» **What you are asked to do**: For this exercise, copy exactly the lines below from the one with "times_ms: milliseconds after" through the one with "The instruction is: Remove" and leave out the pictures.

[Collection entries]

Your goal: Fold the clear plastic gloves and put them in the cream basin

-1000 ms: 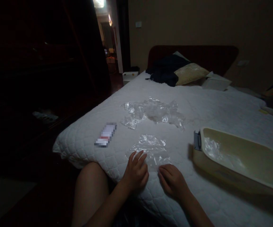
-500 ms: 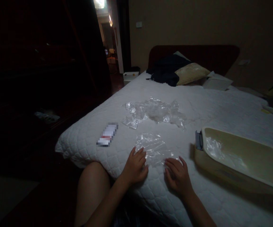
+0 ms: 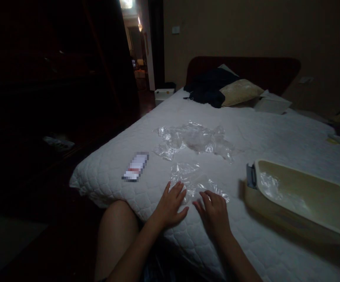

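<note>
Since loose film may slide, entries run left to right, clocked about the near film (image 3: 192, 182) on the bed (image 3: 152, 135). Oblong (image 3: 135, 167), blurred, ten o'clock: apart. Left hand (image 3: 170, 203), about seven: fingers spread over the edge, gripping nothing; if lifted, creases could return. Heap (image 3: 195, 137), twelve: might snag if dragged. Right hand (image 3: 215, 208), five: half-curled, hold uncertain; hard tugging could tear. Tub (image 3: 327, 197), three: apart.

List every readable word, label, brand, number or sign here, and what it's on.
None readable.
Pixelated rectangle on the bed: any text obscured.
Pale item at far left: too small and dark to read.
Bin: nothing legible.
Near clear plastic, far clear plastic: no legible print.
</note>
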Motion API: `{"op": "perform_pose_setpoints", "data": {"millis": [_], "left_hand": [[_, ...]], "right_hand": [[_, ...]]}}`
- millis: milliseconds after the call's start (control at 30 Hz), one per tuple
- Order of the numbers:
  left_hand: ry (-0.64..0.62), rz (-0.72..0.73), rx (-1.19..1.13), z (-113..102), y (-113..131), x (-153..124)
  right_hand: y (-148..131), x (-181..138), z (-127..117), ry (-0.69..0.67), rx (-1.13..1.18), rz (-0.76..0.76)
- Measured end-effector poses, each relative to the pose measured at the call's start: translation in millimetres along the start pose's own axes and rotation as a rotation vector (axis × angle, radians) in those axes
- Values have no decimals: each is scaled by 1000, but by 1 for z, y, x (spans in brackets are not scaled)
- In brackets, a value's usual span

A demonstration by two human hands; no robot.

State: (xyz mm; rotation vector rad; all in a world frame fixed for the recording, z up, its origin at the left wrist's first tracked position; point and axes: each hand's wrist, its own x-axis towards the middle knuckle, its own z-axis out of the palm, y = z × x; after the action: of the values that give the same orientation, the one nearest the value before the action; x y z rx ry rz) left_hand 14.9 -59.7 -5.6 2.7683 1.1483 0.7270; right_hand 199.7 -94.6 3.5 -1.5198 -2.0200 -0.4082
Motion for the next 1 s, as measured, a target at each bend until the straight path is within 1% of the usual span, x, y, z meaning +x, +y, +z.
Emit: {"op": "perform_pose_setpoints", "data": {"millis": [100,233,367,433,567,700,833,900,1000], "left_hand": [[0,12,5,-1,0,0],[6,1,3,-2,1,1],[6,-11,0,-1,1,0],[18,-10,-2,-1,1,0],[32,-14,-4,0,1,0],[26,-14,-5,0,1,-1],[34,-7,-4,0,0,-1],[43,-3,-4,1,-1,-1],[41,5,-7,2,-1,-1]], "right_hand": [[4,12,2,-33,-19,-100],[15,21,-2,-55,-11,-252],[25,21,-8,-80,6,-332],[26,19,-12,-83,37,-310],[19,13,-16,-73,77,-209],[14,7,-9,-94,65,-186],[18,5,-3,-98,67,-183],[22,7,-7,-100,119,-193],[25,11,-21,-137,219,-150]]}}
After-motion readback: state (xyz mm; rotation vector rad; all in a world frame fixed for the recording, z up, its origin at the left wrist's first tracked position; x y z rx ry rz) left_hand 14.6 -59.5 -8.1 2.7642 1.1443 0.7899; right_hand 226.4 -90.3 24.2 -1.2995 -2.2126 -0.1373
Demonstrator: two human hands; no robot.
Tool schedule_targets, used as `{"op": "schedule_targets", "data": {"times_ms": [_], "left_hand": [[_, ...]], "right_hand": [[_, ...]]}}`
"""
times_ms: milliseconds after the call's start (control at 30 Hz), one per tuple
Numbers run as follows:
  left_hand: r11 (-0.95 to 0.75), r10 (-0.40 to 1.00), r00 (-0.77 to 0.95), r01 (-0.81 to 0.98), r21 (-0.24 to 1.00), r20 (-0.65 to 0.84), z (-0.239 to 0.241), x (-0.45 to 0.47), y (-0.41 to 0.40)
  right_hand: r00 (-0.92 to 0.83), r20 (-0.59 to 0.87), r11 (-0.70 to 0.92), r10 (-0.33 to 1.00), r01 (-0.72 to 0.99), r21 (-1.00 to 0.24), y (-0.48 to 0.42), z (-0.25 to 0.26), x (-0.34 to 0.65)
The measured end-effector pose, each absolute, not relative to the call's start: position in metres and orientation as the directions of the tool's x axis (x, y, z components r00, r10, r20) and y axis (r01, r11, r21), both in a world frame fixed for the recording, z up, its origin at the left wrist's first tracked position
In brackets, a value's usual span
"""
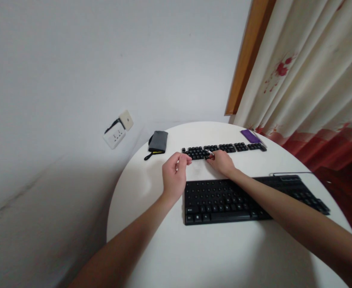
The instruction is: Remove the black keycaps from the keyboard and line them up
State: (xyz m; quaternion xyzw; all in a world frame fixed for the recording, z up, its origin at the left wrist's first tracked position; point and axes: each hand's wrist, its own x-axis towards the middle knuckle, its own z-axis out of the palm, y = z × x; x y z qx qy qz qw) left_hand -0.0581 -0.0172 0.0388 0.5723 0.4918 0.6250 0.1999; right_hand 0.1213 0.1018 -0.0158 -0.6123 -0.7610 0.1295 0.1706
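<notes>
Several loose black keycaps (195, 153) lie in grouped rows across the far part of the white round table (152, 200). My right hand (221, 163) is closed around a thin silver tool (209, 152), which points left over the keycaps. Its fingertips are down at the near edge of the rows, and its forearm crosses above a black keyboard (223, 200). Beside the left end of the keycaps, my left hand (175, 176) is raised with thumb and fingers pinched together. Whatever it may hold is too small to make out.
A grey cloth pouch (158, 141) with a black loop lies at the back left. At the back right rests a purple cloth (250, 136). The keyboard's cable (292, 173) runs off to the right. Behind are a wall with a socket (115, 135) and a curtain (307, 80).
</notes>
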Motion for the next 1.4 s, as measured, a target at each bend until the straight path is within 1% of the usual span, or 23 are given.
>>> {"op": "schedule_targets", "data": {"times_ms": [633, 1000, 1067, 1133, 1267, 1333, 1400], "left_hand": [[-0.405, 0.836, -0.234, 0.346, 0.846, 0.496, 0.032, -0.056, -0.015], [-0.410, 0.832, -0.211, 0.391, 0.824, 0.514, 0.032, -0.055, -0.014], [-0.411, 0.833, -0.208, 0.388, 0.825, 0.513, 0.033, -0.054, -0.014], [-0.411, 0.834, -0.205, 0.386, 0.826, 0.512, 0.033, -0.055, -0.014], [-0.406, 0.840, -0.189, 0.402, 0.821, 0.508, 0.031, -0.054, -0.014], [-0.400, 0.849, -0.169, 0.413, 0.818, 0.500, 0.028, -0.052, -0.014], [-0.395, 0.863, -0.133, 0.421, 0.816, 0.487, 0.025, -0.050, -0.015]], "right_hand": [[-0.177, 0.087, 0.197, 0.980, 0.886, -0.420, 0.105, -0.016, 0.115], [-0.185, 0.118, 0.218, 0.976, 0.869, -0.444, 0.101, -0.010, 0.117], [-0.178, 0.170, 0.240, 0.969, 0.841, -0.485, 0.099, -0.002, 0.122], [-0.159, 0.254, 0.279, 0.954, 0.779, -0.561, 0.095, 0.009, 0.132], [-0.111, 0.385, 0.381, 0.916, 0.538, -0.752, 0.077, 0.031, 0.157], [-0.078, 0.465, 0.447, 0.882, 0.450, -0.773, 0.062, 0.039, 0.170], [-0.056, 0.515, 0.486, 0.856, 0.431, -0.761, 0.046, 0.044, 0.183]]}}
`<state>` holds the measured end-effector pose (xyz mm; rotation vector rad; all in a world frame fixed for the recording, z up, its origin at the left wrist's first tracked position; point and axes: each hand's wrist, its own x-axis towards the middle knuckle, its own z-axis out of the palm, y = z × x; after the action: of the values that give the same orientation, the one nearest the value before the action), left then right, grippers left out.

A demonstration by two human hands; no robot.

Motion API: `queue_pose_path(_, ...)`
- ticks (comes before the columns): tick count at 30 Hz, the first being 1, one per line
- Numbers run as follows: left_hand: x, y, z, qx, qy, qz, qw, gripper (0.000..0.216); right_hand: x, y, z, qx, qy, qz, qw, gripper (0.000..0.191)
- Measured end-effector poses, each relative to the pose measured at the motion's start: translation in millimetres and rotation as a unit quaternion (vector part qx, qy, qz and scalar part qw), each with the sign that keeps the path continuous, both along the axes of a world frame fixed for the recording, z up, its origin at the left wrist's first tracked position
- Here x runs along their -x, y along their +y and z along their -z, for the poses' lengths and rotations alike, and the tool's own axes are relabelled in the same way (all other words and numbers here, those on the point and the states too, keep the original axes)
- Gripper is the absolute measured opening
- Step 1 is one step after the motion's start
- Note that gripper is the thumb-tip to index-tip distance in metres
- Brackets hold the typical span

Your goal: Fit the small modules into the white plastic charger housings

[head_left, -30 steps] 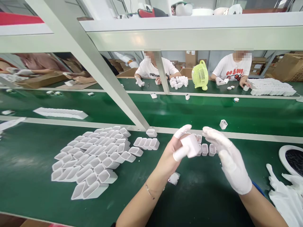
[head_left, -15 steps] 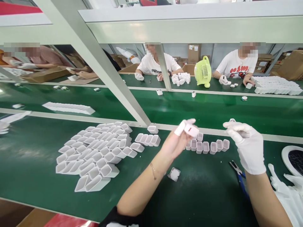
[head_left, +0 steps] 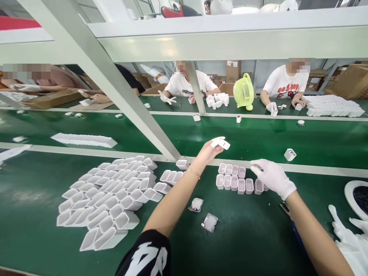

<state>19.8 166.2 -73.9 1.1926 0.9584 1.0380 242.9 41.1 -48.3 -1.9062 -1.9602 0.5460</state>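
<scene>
My left hand [head_left: 207, 151], bare with white finger cots, reaches forward over the green belt [head_left: 258, 140] and pinches a small white plastic housing [head_left: 220, 143]. My right hand [head_left: 273, 178] wears a white glove. Its fingers curl down onto the right end of a double row of open white shells [head_left: 232, 180] on the green table; what they hold, if anything, is hidden. A big cluster of the same white shells [head_left: 115, 195] lies to the left, and a short row [head_left: 171, 176] sits beside the slanted frame post [head_left: 126, 96].
Two small flat packets [head_left: 196, 204] [head_left: 209, 222] lie near my left forearm. Blue-handled pliers [head_left: 291, 219] lie under my right forearm, loose white gloves [head_left: 349, 234] at the right edge. A white block [head_left: 289, 154] rides the belt. People work across it beside a green fan [head_left: 243, 91].
My left hand has stretched forward from above the shell row out over the belt, still pinching the white housing. My right hand has dropped onto the right end of the shell row.
</scene>
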Motion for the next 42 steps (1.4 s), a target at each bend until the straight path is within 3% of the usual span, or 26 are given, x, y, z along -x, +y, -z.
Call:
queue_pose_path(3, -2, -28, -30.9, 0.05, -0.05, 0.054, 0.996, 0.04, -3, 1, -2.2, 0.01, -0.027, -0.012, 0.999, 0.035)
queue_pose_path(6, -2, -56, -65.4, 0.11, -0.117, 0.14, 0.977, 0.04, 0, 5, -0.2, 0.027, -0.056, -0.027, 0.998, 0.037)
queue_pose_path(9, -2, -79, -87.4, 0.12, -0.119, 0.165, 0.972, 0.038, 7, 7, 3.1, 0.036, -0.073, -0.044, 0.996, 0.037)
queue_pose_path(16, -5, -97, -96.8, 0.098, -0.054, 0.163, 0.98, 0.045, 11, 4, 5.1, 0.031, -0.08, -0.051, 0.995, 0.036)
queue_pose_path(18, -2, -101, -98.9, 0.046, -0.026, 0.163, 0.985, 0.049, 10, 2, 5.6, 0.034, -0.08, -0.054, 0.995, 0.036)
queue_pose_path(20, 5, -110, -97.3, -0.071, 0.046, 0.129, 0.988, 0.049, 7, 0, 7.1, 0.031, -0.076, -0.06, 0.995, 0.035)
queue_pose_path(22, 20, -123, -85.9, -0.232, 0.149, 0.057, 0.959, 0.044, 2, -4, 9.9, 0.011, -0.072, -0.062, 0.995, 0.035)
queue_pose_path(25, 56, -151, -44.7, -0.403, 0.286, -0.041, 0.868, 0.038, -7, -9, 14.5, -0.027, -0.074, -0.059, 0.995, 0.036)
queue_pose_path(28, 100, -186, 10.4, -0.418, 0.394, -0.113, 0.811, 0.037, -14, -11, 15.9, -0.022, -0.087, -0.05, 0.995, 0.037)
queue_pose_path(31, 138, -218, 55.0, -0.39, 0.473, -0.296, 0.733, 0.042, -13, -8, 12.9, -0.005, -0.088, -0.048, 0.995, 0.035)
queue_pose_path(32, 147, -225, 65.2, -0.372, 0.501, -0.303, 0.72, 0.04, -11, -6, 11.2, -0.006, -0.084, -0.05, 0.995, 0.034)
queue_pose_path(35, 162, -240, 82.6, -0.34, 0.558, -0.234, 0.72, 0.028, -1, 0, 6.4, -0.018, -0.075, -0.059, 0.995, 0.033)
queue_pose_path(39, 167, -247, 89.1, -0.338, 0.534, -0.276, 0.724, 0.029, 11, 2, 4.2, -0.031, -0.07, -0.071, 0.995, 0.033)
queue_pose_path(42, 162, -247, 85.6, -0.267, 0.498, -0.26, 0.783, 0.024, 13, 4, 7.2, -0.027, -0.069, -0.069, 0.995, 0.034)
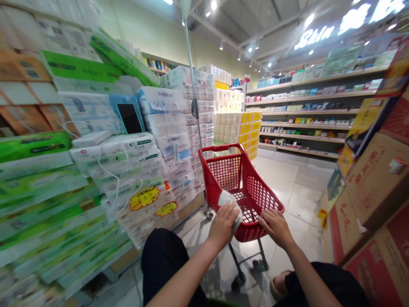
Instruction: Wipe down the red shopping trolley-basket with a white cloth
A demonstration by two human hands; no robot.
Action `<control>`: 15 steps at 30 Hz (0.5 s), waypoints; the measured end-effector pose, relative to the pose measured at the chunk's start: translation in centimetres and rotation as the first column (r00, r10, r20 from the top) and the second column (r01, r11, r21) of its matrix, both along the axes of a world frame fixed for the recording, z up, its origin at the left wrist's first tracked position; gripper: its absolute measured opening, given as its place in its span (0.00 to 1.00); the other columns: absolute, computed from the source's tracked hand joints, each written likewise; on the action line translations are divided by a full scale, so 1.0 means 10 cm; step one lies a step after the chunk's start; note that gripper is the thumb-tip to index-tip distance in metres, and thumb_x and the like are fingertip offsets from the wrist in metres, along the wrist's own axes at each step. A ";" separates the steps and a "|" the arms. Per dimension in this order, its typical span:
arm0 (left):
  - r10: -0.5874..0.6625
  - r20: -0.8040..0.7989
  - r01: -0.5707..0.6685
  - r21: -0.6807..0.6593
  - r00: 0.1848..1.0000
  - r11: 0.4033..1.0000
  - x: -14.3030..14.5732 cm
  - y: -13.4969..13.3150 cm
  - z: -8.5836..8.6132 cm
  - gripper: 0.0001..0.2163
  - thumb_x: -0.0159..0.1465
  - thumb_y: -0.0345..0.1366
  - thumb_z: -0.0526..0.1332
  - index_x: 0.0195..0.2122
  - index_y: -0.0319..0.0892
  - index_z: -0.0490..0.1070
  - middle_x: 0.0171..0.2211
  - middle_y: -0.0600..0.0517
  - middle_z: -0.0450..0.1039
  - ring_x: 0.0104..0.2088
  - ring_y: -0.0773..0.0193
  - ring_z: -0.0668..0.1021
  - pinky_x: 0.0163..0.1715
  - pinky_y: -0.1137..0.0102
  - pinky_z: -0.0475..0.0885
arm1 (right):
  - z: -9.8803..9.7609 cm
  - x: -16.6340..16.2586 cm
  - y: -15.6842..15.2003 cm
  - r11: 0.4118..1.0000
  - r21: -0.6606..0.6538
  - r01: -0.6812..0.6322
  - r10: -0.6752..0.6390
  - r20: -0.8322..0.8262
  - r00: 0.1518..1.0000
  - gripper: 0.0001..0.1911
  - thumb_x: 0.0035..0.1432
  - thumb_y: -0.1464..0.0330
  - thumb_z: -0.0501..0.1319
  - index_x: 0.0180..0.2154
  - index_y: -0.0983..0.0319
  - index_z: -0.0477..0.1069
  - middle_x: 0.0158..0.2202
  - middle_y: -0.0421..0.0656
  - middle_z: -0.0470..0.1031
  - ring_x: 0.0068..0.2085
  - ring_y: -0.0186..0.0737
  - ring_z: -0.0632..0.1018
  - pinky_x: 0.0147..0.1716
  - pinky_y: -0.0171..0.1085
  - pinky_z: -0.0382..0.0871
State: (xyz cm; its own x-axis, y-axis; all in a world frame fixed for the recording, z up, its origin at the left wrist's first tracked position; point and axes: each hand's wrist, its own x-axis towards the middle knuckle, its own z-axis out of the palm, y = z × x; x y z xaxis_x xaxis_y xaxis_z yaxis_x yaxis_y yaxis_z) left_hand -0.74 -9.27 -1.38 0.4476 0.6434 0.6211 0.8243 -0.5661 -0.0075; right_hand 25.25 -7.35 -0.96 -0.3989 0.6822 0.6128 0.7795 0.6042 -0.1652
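A red shopping cart with a perforated plastic basket stands right in front of me, and the inside of its basket shows no goods. My left hand presses a white cloth against the near left rim of the basket, fingers bent over the cloth. Whether it is fabric or a paper wipe I cannot tell. On the near right corner my right hand holds the basket rim, its fingers curled over the edge. The cart's red handle is on the far side, beside a tall metal pole.
Stacked tissue packs rise on the left, with a phone, a white power bank-like box and cables on them. Cardboard boxes are piled at the right. Stocked shelves line the back beyond the tiled floor.
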 end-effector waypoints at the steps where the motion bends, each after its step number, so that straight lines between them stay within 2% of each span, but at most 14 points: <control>1: -0.029 -0.003 0.029 0.003 1.000 1.000 0.05 -0.09 -0.03 0.20 0.67 0.30 0.54 0.60 0.48 0.64 0.66 0.51 0.57 0.66 0.57 0.59 0.63 0.56 0.62 | 0.00 0.02 0.01 1.000 -0.005 -0.002 0.002 -0.001 1.000 0.16 0.68 0.62 0.50 0.30 0.58 0.69 0.31 0.40 0.74 0.36 0.39 0.71 0.41 0.40 0.60; 4: -0.090 -0.012 0.090 -0.010 0.996 0.996 0.16 -0.25 -0.07 0.21 0.68 0.30 0.53 0.62 0.48 0.61 0.66 0.52 0.57 0.67 0.57 0.58 0.63 0.58 0.62 | 0.02 0.07 0.01 1.000 -0.018 -0.002 0.002 0.002 1.000 0.15 0.68 0.62 0.50 0.30 0.58 0.68 0.31 0.39 0.74 0.36 0.39 0.71 0.42 0.40 0.61; 7: -0.115 -0.018 0.115 -0.016 0.993 0.993 0.22 -0.28 -0.08 0.22 0.69 0.31 0.52 0.64 0.49 0.60 0.64 0.51 0.60 0.65 0.57 0.61 0.63 0.59 0.63 | 0.08 0.02 -0.06 1.000 -0.005 0.031 -0.031 0.008 0.999 0.14 0.68 0.64 0.51 0.31 0.57 0.69 0.32 0.40 0.74 0.37 0.40 0.72 0.44 0.41 0.61; 11: -0.116 -0.023 0.116 -0.007 0.993 0.993 0.29 -0.25 -0.10 0.21 0.69 0.32 0.51 0.64 0.47 0.59 0.63 0.50 0.63 0.65 0.57 0.62 0.63 0.59 0.62 | 0.16 -0.29 -0.23 0.996 0.034 0.086 -0.084 -0.044 0.995 0.10 0.67 0.64 0.51 0.37 0.56 0.69 0.38 0.42 0.75 0.42 0.42 0.73 0.45 0.42 0.62; 15: -0.158 -0.066 0.159 0.005 0.985 0.987 0.30 -0.19 -0.09 0.21 0.70 0.33 0.50 0.64 0.43 0.59 0.62 0.49 0.64 0.64 0.58 0.62 0.64 0.61 0.60 | 0.13 -0.57 -0.35 0.994 -0.063 0.084 -0.092 -0.145 0.985 0.10 0.68 0.61 0.50 0.40 0.57 0.67 0.39 0.43 0.75 0.39 0.40 0.75 0.40 0.39 0.66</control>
State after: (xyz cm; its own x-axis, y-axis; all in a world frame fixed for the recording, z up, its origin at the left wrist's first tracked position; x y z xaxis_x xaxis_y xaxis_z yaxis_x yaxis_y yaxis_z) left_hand 2.24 -11.16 -2.24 0.5826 0.5551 0.5937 0.7219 -0.6889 -0.0644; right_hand 19.54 -10.89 0.30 -0.2440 0.7458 0.6198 0.7940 0.5207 -0.3139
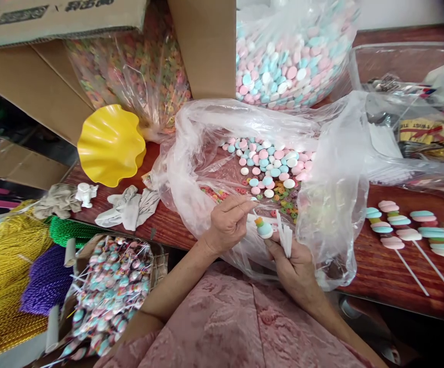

» **Solved problem**:
times_ms: milliseconds after the call's start (control at 30 Hz), one per tuple
Numbers run as follows:
  left_hand: r11 (-0.95 to 0.75), r10 (-0.40 to 1.00), r00 (-0.77 to 0.95), r01 (-0.81 to 0.98), r21 (-0.24 to 1.00), r20 (-0.65 to 0.84), z (-0.239 to 0.241), x (-0.45 to 0.47), y (-0.41 to 0.40)
  right_hand: r00 (-0.92 to 0.83), r20 (-0.59 to 0.87), r11 (-0.70 to 0.92), r10 (-0.33 to 1.00), r01 (-0.72 to 0.99), r21 (-1.00 to 0.24), y (-0.48 to 0.42), z (-0.25 to 0.26), x (-0.34 to 0.65)
The measured end-effector pose, each absolute, not relative to the call's start: position in metres and orientation as the directions of the tool's x axis (x, y, z components r00, r10, r20) and y axis (r01, r11, r21), both in a world frame fixed for the recording, z up, its origin at the left wrist's first tracked position
In brackets, a value's usual span
"""
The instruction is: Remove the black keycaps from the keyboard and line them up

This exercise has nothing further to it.